Hasilnya, negatif atau non-reaktif.
Untuk cerita lengkapnya (dan melihat lembaran hasil pemeriksaan yang tidak boleh dibawa pulang oleh pasien) silakan dibaca di “Tak Bisa Donor Darah Lagi”.
…
Andaikan saja, amit-amitnya ya, hasil pemeriksaan menunjukkan bahwa tubuh kita bermasalah, maka kita tetap bisa merdeka mengambil sikap. Ingin benar-benar fokus dan bertekun hati dalam penanganannya, atau bisa saja kita menjadi lebih menghargai hidup. Menghayati hari demi hari yang kita jalani.
Bukankah manusia memang cenderung menyia-nyiakan sesuatu, sampai akhirnya kehilangan dan menyesalinya?
Semoga kita selalu sehat, dan mampu mempertahankannya.
[]
Klo program hamil yg bayi tabung (IVF) malah wajib test HIV/AIDS di awal. Lumayan deg2kan sih nunggu hasilnya krn kan gak cuma mikirin knp bisa kena tapi juga jadi gak bisa program klo positif. Anyhow, semoga tulisan Mas nya membantu byk org utk mulai rajin MCU! Thanks for sharing 🙂
SukaSuka
Oh, saya baru tahu. Kalau pemeriksaan untuk program itu, hasilnya boleh diberikan ke pasien?
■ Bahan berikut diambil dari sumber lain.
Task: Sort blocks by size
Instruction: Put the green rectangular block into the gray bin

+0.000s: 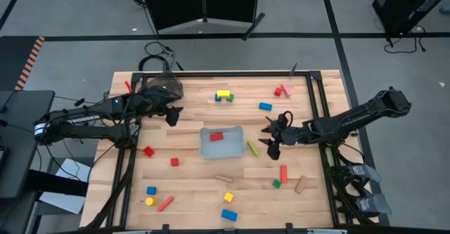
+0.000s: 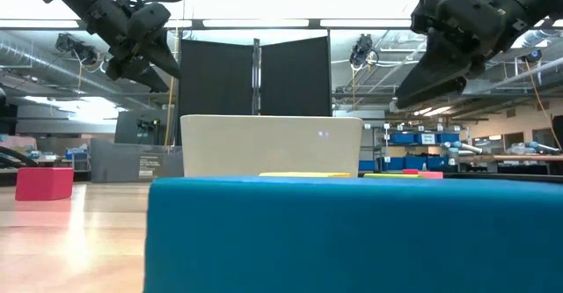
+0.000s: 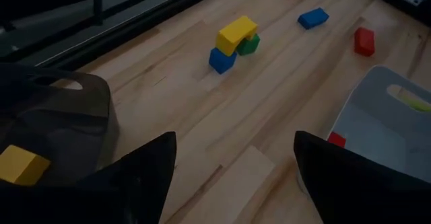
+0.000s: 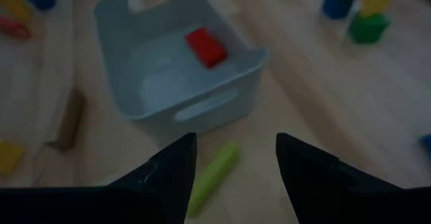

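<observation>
Left wrist view alone shows a yellow block (image 3: pixel 22 165) inside the dark bowl (image 3: pixel 81 126) — both arms' jaws released.

Grey floor (image 1: pixel 70 23) crossed by dark tape lines, black folding screen (image 2: pixel 255 77), ceiling strip lights, distant shelving with blue bins (image 2: pixel 422 139)

A blue block (image 2: pixel 352 236) fills the low view's foreground, hiding most of the tray (image 2: pixel 271 145).

clear tray (image 1: pixel 239 148) mid-table | dark bowl (image 1: pixel 158 86) far-left corner
</observation>
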Robot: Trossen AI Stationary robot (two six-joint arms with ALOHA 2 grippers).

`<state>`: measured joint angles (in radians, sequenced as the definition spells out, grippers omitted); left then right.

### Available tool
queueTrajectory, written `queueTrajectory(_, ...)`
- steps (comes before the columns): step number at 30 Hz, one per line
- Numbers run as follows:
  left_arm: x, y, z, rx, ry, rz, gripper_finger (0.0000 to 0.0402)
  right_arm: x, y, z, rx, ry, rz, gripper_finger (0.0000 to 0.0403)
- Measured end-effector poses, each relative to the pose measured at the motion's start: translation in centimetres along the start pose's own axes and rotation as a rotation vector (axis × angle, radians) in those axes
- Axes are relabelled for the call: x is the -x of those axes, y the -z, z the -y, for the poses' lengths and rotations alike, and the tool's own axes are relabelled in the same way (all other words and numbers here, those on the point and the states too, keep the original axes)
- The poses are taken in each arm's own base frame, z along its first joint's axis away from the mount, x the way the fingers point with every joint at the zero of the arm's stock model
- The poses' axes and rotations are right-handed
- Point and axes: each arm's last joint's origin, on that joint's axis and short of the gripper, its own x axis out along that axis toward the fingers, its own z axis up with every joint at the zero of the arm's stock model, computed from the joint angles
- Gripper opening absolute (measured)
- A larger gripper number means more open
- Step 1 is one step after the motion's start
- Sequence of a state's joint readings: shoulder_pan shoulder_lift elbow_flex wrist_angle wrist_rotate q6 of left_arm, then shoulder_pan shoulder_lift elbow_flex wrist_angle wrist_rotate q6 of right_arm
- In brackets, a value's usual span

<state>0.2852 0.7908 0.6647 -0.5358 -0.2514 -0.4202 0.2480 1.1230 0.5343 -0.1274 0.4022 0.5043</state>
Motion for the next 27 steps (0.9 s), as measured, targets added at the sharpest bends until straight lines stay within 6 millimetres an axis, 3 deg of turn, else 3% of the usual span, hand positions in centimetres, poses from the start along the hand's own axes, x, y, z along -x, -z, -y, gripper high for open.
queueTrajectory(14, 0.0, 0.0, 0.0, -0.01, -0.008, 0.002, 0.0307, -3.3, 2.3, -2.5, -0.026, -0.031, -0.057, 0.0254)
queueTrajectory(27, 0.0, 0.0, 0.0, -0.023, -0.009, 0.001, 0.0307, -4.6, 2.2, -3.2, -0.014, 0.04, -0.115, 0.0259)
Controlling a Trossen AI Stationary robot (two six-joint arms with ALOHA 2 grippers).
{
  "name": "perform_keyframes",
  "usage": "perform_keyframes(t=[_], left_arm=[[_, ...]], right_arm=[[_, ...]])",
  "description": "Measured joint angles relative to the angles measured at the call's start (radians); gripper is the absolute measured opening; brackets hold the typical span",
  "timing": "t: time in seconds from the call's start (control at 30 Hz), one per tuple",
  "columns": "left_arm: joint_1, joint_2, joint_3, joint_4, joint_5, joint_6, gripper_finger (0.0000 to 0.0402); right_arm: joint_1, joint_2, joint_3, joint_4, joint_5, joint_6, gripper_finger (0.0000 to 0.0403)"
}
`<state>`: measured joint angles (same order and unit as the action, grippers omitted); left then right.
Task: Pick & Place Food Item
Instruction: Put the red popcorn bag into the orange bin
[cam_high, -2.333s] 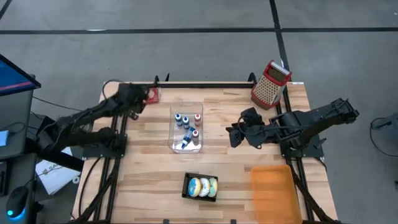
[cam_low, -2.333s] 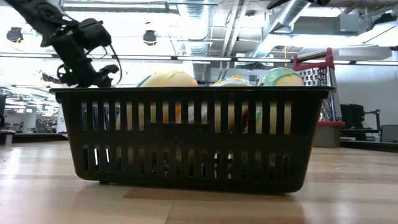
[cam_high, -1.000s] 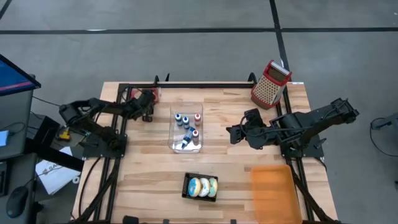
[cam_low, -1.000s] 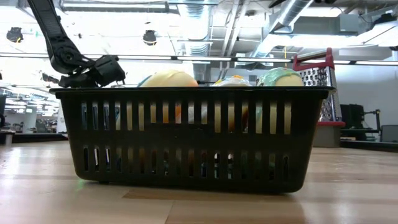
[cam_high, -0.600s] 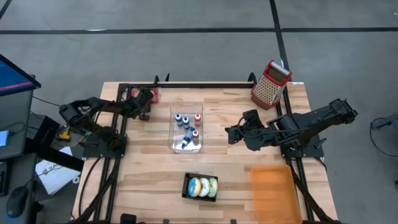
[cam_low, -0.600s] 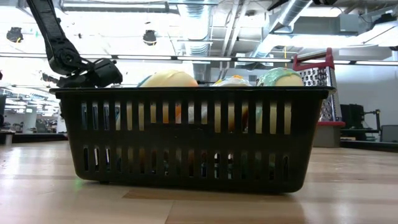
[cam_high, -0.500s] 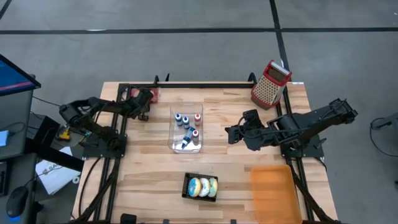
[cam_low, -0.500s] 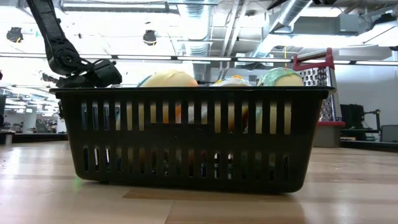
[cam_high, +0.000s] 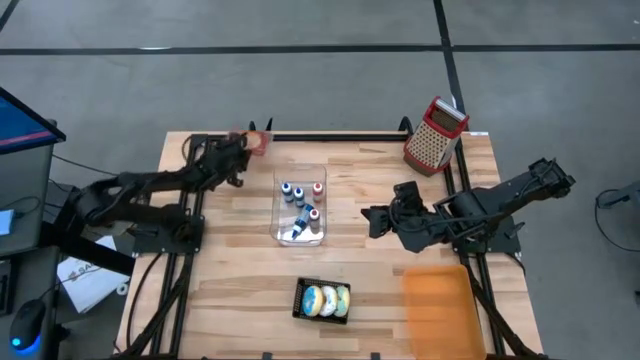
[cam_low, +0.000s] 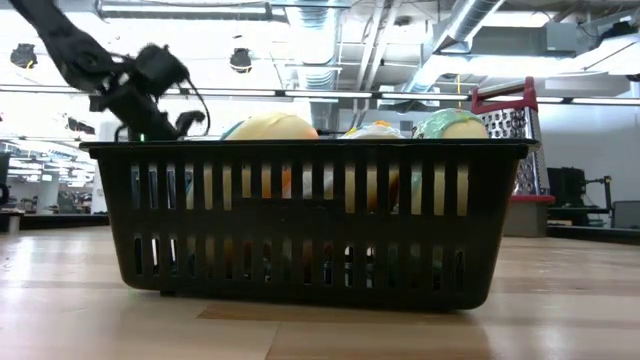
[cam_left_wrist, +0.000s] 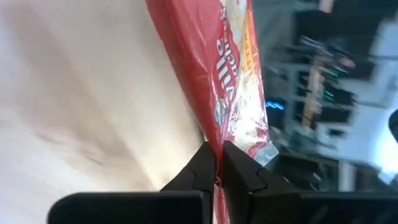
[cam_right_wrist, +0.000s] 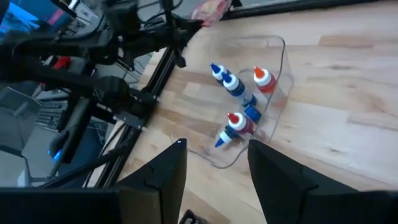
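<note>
The left gripper (cam_left_wrist: 216, 163) pinches the red snack bag (cam_left_wrist: 227, 87) by its thin edge, up off the table's far left corner (cam_high: 180, 145). The bag looks light, soft and crinkly, so it may swing or slip. The right gripper (cam_right_wrist: 214, 163) waits open near the clear tray (cam_right_wrist: 277, 53).

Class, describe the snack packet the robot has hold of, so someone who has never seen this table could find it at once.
Start at the wooden table and go to its far left corner, beyond the clear tray of small bottles. There the left gripper is shut on a red snack packet, pinching its sealed edge. It is the only red, soft, printed bag on the table, and the only item clamped in a gripper.
</note>
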<state>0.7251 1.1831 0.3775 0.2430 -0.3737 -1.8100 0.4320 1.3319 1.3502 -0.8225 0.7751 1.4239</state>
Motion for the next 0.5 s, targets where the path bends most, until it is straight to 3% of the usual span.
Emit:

Kalau yg VCT, kan, enggak boleh, ya.
Terima kasih sudah sudah membaca dan berbagi cerita.
SukaSuka
Setau saya boleh, saya di Penang kebetulan programnya. Dan ada teman juga yg di salah satu RS menteng juga bawa pulang hasil testnya. Waktu itu saya tanda tangan form kesediaan utk di test hiv/aids juga. Jadi mungkin karena itu hasilnya jadi hak “penuh” pasien juga. Kemungkinan yg lain kebijakan Rumah Sakit bisa jadi berbeda2 juga ya
SukaSuka
yang kayak gitu tuh bapakku. Kalau sakit, diajak ke dokter atau check up, takutnya minta ampun. Harus dipaksa-paksa. Maunya cuma minum jamu. Hamdalah, sekarang bapak sehat.
Semoga kita semua sehat dan bahagia.
SukaSuka
Amin. Semoga semuanya selalu sehat.
SukaSuka
aq tau aq DM, 11 tahun yg lalu, dan mensyukurinya sampe skrg, karena ku masih punya kesempatan dan kekuatan utk merubah gaya hidup sebelum badannya terlalu soak dan loyo utk bs ngapa2in lagi. lumayan, tahun pertama ku lgs bisa lepas suntikan insulin. sehat2 terus ya gon, nice to read.
SukaSuka
Oalah… Syukurlah yg penting sekarang sehat-sehat, ya, Mbak. Kalau gitu ntar saya ga orderin junk food deh. Hehehe.